Sam, a high school friend who works at the General Motors Tech Center, spoke with the WSWS Autoworker Newsletter about Coby’s life and the stress and economic insecurity confronting a whole layer of younger workers.
“I knew Coby since 9th grade in 2010. We played football together at East Detroit High School,” Sam said. “It blew my mind to find out what happened to him. Everyone has trials and tribulations but if you knew his personality you would know he was a very protective, standup guy. I was proud to call him my friend, he was a great individual. I couldn’t believe this happened to such a young kid.
“Coby was the best football player I ever played with. He was so talented that he made the varsity team when he was a ninth-grade freshman. Coby was small but stout and played the defensive line. He would break through the offensive line even though those guys were much heavier and bigger. We were blood brothers who shared our blood, sweat and tears in those games.
“Coby had great parents. They came to every game to cheer for him and back Coby up 100 percent. They were fully involved in his life. You can see that from the prom video, where they went all out for Coby and his friends. I can’t believe this happened.
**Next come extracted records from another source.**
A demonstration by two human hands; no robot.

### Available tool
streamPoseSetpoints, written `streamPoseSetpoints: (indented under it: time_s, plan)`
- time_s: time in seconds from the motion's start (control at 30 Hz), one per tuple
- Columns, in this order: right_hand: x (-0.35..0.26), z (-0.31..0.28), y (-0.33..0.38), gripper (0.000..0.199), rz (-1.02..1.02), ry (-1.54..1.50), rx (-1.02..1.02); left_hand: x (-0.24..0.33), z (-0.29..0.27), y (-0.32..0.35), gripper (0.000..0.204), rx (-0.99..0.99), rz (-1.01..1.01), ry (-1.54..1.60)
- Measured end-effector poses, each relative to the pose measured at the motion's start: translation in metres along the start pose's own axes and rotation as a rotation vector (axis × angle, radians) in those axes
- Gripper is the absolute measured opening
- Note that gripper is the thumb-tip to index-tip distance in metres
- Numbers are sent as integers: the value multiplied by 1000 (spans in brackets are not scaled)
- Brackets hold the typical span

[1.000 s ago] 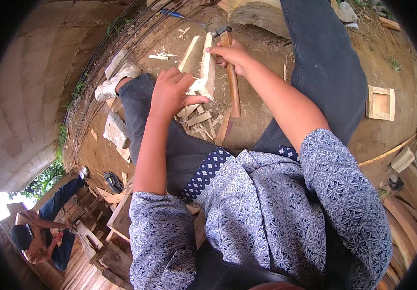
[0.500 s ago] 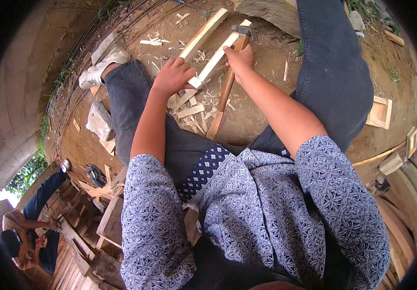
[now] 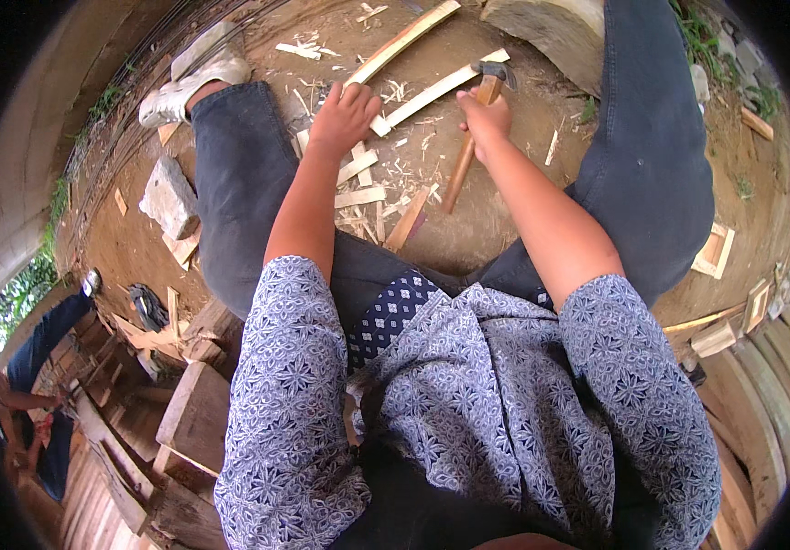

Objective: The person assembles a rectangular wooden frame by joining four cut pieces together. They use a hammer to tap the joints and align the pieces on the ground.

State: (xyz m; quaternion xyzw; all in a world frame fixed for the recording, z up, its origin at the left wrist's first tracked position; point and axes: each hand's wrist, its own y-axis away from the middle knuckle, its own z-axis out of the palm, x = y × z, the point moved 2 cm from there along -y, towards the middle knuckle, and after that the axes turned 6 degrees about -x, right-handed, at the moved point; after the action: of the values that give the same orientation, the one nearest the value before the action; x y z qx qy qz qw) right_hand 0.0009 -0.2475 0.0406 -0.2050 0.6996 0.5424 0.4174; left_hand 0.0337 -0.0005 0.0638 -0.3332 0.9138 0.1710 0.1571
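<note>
My right hand (image 3: 488, 121) is wrapped round the wooden handle of a hammer (image 3: 462, 174). Its dark metal head points up and away, beside the far end of a pale wooden strip (image 3: 445, 90). On the left, my left hand (image 3: 345, 117) is closed, fingers curled over the near end of a second pale strip (image 3: 404, 41). The near end of the first strip lies close by its fingertips. The two strips slant away from me, apart at their far ends. What sits under the left palm is hidden.
Wood offcuts (image 3: 359, 197) and shavings litter the dirt between my legs. A large stone block (image 3: 551, 32) stands at the far side, a pale rock (image 3: 170, 197) by my left leg. Small wooden frames (image 3: 714, 250) lie at right. Another person (image 3: 33, 403) works at lower left among planks.
My right hand has come away from the pale strip and moved right with the hammer. My left hand stays at the strips' near ends. The view has shifted slightly.
</note>
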Motion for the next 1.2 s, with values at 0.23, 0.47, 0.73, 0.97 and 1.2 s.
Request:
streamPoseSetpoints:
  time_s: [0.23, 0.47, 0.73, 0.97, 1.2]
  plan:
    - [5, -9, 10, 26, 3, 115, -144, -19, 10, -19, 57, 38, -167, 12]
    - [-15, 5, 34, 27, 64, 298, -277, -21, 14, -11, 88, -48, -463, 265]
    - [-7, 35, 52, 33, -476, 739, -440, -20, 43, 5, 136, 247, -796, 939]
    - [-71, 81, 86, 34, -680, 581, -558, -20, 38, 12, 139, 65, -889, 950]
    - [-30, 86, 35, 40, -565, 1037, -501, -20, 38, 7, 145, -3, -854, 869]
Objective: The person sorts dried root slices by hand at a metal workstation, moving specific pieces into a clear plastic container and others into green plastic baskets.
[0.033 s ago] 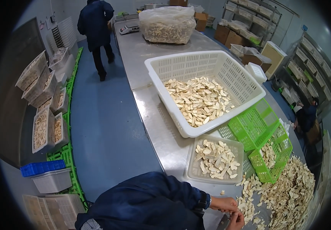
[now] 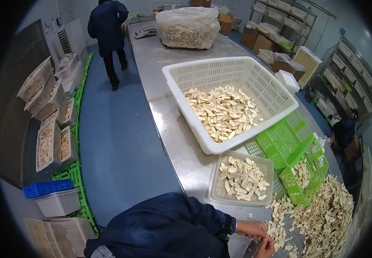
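At the lower right, my left hand reaches from a dark blue sleeve with a dark band at the wrist. My right hand sits just below it at the lower edge. Both hands' fingers are pinched together and meet; whatever is between them is too small to make out. Loose pale dried slices lie right beside my fingers, next to a large heap of such slices. Beyond my left hand stands a shallow translucent tray holding slices. A green basket, tilted, also has slices inside.
A big white slotted basket with slices stands on the steel table; another green basket leans beside it. Farther back are a filled clear bag and a scale. One person is in the left aisle, another at right.
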A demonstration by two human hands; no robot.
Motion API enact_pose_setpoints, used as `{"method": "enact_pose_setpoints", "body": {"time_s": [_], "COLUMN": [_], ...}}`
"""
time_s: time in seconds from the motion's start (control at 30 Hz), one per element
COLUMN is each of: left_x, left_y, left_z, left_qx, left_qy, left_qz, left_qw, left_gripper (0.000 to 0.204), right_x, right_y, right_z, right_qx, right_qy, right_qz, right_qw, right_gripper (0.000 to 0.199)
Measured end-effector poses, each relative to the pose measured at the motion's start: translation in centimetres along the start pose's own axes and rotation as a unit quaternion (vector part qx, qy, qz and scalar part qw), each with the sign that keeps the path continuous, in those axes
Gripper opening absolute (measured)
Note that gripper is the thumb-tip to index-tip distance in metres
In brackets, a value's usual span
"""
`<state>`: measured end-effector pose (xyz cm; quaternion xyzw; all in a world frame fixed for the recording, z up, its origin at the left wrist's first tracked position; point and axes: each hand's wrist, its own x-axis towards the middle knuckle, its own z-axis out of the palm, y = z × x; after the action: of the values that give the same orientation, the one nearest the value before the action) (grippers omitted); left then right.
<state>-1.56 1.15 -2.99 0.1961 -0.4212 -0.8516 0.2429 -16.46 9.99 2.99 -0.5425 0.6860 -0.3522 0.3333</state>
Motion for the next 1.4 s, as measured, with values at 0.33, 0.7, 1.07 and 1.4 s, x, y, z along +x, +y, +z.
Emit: {"method": "enact_pose_setpoints", "body": {"time_s": [0.33,0.7,1.07,1.4], "left_x": [-0.5,-0.9,-0.8,-0.8], "left_y": [1.0,1.5,1.1,1.3], "left_z": [0.2,0.2,0.2,0.4], "left_qx": [0.026,0.023,0.014,0.02], "left_qy": [-0.016,0.007,-0.004,0.004], "left_qz": [-0.03,-0.048,-0.049,-0.049], "left_qw": [0.999,0.999,0.999,0.999], "left_gripper": [0.029,0.025,0.025,0.03], "right_x": [0.5,0.5,-0.2,0.0], "right_y": [-0.2,0.5,1.2,0.6], "right_z": [0.8,1.0,0.7,0.6], "right_qx": [0.097,0.104,0.128,0.168], "right_qy": [0.051,0.075,0.063,0.026], "right_qz": [0.015,0.047,0.045,0.051], "right_qw": [0.994,0.991,0.989,0.984], "right_gripper": [0.017,0.016,0.014,0.014]}}
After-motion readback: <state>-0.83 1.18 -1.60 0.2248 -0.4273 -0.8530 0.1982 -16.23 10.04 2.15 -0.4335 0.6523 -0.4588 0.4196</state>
I don’t have an answer but if I tried to make sense out of this I would say he was under pressure.
“Working in a factory is rough. The conditions are not good and some managers are on power trips,” said Sam, who is working 70 hours a week. He said conditions were even tougher for young autoworkers. “It’s like they are waiting for us to mess up. But no human being is a robot. There is a lot of repetition and strain in a factory and on top of that TPTs face a lot of pressure. They never know if they are going to work, or even have a job tomorrow.
“Why doesn’t the UAW protect them? Ninety-five percent of the TPTs work real hard, sometimes a lot harder than the full-timers. The fact that Coby was working two jobs, showed what his work ethic was. Why didn’t the UAW have his back? Why didn’t they go to bat for him? TPTs are busting their asses but they don’t get any representation. That should be investigated,” he insisted.
Referring to the UAW’s sanctioning of second-and third-tier workers, who earn half the wages of older workers, Sam added, “The workforce should not be divided. It’s not fair. TPTs are working ten hours on the crappiest jobs and get less pay. It should be equal for everyone who is making a car.”
Sam described what it was like for young people like Coby and his friends to grow up in the Detroit area. “It is hard. Detroit isn’t exactly Beverly Hills, California. Our parents weren’t rich. Growing up in the city may not be like it is in Afghanistan, but it’s not easy. If you are not rich, you are set up to fail. And, if you lose your job, you could lose everything you worked and studied for. You have to work to eat here.
“It’s like you’re raised in a jungle and you’re not supposed to get out. You have to struggle your entire life. East Detroit High School had some good teachers but it was terrible because it didn’t have funding like private schools, or even public schools in the better-off suburbs. There were cracks in the walls and I don’t remember ever having a textbook.
“The poorer you are, the more you have to struggle,” said Sam, whose mother is a nurse and father a cable worker. “There is no middle class anymore, just the working class and the rich. They make you work your brains out and use up all your ambition, so they can get rich.”